::: Source material

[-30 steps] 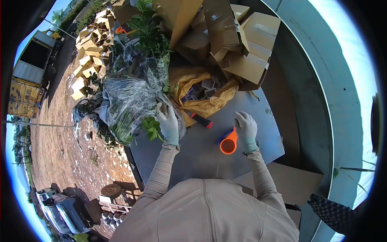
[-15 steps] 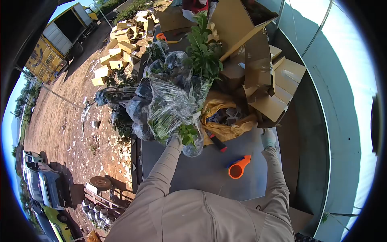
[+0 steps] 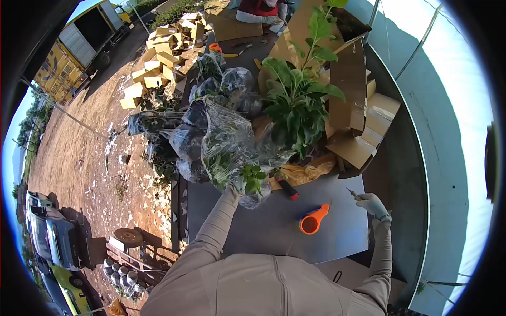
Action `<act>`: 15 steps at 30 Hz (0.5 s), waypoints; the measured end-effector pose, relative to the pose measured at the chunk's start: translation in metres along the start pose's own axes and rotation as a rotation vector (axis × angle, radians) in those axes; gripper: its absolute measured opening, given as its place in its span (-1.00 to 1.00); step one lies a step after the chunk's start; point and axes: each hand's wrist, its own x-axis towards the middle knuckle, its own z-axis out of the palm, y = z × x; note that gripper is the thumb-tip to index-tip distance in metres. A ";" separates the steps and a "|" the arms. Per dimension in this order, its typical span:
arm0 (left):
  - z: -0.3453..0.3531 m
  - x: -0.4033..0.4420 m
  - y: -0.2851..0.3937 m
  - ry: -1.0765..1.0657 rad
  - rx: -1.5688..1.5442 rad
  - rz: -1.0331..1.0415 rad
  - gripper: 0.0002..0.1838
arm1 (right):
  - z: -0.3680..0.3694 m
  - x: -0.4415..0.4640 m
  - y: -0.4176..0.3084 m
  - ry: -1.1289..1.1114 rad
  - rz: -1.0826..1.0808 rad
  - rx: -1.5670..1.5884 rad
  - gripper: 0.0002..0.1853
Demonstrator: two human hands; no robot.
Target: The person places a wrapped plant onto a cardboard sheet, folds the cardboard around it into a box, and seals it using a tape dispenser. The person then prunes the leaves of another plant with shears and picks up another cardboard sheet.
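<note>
My left hand [image 3: 236,185] is closed on the lower end of a plastic-wrapped plant bundle [image 3: 229,139], its fingers partly hidden by leaves. Leafy green stems [image 3: 303,100] rise out of the wrap and lean to the right over the boxes. Past the table's right edge, my right hand [image 3: 374,206] grips a small pointed tool that looks like pruning snips [image 3: 354,194]. Between the hands lie an orange tape dispenser [image 3: 311,223] and a red-and-black handled tool [image 3: 287,188]. A yellow-brown sack [image 3: 311,171] sits behind them, partly covered by leaves.
More wrapped plants [image 3: 187,142] crowd the table's left side. Opened cardboard boxes [image 3: 350,95] stand at the back right. Across the table another person [image 3: 258,13] works with gloved hands. A second orange dispenser [image 3: 215,48] lies farther back. Cardboard boxes [image 3: 163,58] are piled on the ground.
The leafy stems have swung right and nearer, now covering much of the sack. My right hand has moved right and toward me from beside the box, and the small tool now shows in it.
</note>
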 end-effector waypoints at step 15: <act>0.110 -0.028 -0.101 -0.314 0.811 0.800 -0.80 | 0.186 -0.308 -0.036 -0.295 -0.096 0.623 -0.53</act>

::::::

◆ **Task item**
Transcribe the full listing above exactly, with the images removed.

◆ **Result for this task**
[-30 steps] 
[-15 steps] 
[+0 steps] 
Action `<act>`: 15 steps at 30 Hz (0.5 s), waypoints; the measured end-effector pose, relative to the pose measured at the chunk's start: translation in metres along the start pose's own axes and rotation as a rotation vector (axis × angle, radians) in those axes; gripper: its absolute measured opening, given as its place in its span (-1.00 to 1.00); step one lies a step after the chunk's start; point and axes: each hand's wrist, its own x-axis towards the middle knuckle, its own z-axis out of the palm, y = z × x; note that gripper is the thumb-tip to index-tip distance in metres. A ";" separates the steps and a "|" the arms. Per dimension in this order, its typical span:
arm0 (left):
  - z: -0.3453..0.3531 m
  - x: -0.4033..0.4420 m
  - y: -0.2851..0.3937 m
  - ry: -1.0765..1.0657 rad
  - rx: -1.5688..1.5442 rad
  - rz: -1.0331..1.0415 rad
  - gripper: 0.0002..0.1838
arm1 (right):
  - z: -0.3680..0.3694 m
  - x: -0.4415..0.4640 m
  - y: -0.4176..0.3084 m
  - ry: -1.1289..1.1114 rad
  - rz: -1.0826..1.0808 rad
  - rx: -1.5670..1.5884 rad
  - gripper: 0.0002..0.1853
Demonstrator: two human hands; no robot.
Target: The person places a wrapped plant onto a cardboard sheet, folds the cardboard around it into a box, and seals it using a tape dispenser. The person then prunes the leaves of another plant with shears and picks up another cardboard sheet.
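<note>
My left hand [image 3: 236,185] is closed on the lower end of a plastic-wrapped plant bundle [image 3: 229,139], its fingers partly hidden by leaves. Leafy green stems [image 3: 303,100] rise out of the wrap and lean to the right over the boxes. Past the table's right edge, my right hand [image 3: 374,206] grips a small pointed tool that looks like pruning snips [image 3: 354,194]. Between the hands lie an orange tape dispenser [image 3: 311,223] and a red-and-black handled tool [image 3: 287,188]. A yellow-brown sack [image 3: 311,171] sits behind them, partly covered by leaves.
More wrapped plants [image 3: 187,142] crowd the table's left side. Opened cardboard boxes [image 3: 350,95] stand at the back right. Across the table another person [image 3: 258,13] works with gloved hands. A second orange dispenser [image 3: 215,48] lies farther back. Cardboard boxes [image 3: 163,58] are piled on the ground.
The leafy stems have swung right and nearer, now covering much of the sack. My right hand has moved right and toward me from beside the box, and the small tool now shows in it.
</note>
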 end-effector waypoints at step 15: <act>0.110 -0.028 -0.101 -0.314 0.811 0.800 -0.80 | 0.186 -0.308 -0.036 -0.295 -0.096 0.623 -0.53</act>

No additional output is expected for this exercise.